Operation Showers
"Soldiers from the U.S. Army Berlin Command face off against police from the former East Germany during one of several standoffs at Checkpoint Charlie in 1961" (source) |
Bill Downs
CBS Berlin
April 18, 1949
As yet no one, not even the geopoliticians, can find any significance in the coincidence that baseball season in America opens on the same day that the United States occupation forces in Germany start their spring maneuvers.
It is a very un-military fact that, for the most part, the GIs with whom I have talked are much more interested in the Dodgers, Senators, and Yanks than they are in the "unnamed aggressor" against which the army is supposed to be defending itself this week.
Seventy-thousand American troops will participate in the military practice which has the code name of "Operation Showers." It is the largest training maneuver ever held by US forces in Europe and will include ground troops supported by air force and naval units. Most of the action will take place in northeast Bavaria in the Czech border region, although Navy units will make practice landings of supplies in Bremerhaven and patrol the Rhine.

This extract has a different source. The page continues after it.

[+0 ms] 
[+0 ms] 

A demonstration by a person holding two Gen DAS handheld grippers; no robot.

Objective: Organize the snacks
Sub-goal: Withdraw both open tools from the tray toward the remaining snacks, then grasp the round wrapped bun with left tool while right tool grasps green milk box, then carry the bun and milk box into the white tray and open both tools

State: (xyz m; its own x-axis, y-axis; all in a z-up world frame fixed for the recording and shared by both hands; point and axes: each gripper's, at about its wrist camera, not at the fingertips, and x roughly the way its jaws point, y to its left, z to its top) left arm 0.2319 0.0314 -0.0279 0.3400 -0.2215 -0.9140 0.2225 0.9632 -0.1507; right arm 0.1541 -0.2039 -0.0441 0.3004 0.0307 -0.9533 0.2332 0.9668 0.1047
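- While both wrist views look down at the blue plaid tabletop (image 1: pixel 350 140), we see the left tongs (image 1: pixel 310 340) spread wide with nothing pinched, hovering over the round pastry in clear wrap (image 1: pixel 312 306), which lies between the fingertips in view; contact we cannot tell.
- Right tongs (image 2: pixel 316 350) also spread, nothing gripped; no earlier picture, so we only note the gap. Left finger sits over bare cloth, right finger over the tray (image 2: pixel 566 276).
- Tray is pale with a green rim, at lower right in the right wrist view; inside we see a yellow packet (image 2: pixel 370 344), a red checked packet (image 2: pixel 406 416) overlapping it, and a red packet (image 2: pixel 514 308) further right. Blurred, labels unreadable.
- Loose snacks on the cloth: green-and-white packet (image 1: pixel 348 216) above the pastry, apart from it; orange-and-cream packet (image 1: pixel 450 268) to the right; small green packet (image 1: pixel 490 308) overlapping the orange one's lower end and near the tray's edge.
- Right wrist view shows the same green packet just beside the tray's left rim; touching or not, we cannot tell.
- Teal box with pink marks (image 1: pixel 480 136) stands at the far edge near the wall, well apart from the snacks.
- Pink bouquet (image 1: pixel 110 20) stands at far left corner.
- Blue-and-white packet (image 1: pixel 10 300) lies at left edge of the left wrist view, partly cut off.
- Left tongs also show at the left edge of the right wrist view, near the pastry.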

The idea is that the so-called aggressor will strike from the east along the 95-mile front. The American troops are ordered to dig in and then fight delaying actions for three days, after which they are to counterattack.
The Air Force will give fighters cover with jet and Thunderbolt aircraft. Military observers from Britain, France, Holland, and Norway will be present.

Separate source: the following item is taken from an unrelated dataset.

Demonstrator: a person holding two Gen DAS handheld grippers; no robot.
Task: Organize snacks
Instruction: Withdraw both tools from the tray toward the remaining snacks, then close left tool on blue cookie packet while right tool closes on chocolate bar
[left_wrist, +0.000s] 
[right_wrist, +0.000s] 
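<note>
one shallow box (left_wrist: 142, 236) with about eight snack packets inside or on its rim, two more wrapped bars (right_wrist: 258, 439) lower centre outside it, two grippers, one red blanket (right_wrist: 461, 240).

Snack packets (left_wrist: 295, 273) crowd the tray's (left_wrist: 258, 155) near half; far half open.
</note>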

It is all part of the business of soldiering, this playing at war. But it is awfully hard to concentrate when there is such beautiful spring weather here in Germany, and when the major leagues go into action for the season.

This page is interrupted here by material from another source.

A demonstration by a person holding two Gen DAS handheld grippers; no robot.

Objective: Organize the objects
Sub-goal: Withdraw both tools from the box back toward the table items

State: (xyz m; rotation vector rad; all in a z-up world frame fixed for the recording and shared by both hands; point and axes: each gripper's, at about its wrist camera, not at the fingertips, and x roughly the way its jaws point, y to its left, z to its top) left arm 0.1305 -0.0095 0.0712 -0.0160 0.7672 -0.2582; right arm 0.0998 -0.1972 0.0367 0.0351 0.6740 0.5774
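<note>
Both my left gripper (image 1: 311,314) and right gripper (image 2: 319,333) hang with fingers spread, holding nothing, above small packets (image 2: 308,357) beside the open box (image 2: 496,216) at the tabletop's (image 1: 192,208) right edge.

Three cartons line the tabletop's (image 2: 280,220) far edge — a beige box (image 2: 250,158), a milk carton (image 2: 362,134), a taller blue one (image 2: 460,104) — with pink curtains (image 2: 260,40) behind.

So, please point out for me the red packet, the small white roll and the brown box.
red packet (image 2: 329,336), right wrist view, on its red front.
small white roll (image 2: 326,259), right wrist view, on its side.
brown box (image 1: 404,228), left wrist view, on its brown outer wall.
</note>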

In Berlin's back gardens and in the bombed-out lots all over the blockaded parts of the city, the people are digging and putting in vegetable gardens. No one is taking any chances that this city might not still be cut off next winter.
To aid these siege gardens, the airlift has turned part of its tonnage to vegetable seeds and gardening tools. More than four hundred pounds of seed has been flown in, as well as three tons of assorted fruit trees. The more gardens, the less food needed to be flown in.
The disturbing thing is that the airlift fruit trees won't blossom until next May—a year from now.
This is Bill Downs in Berlin. Now back to CBS in New York.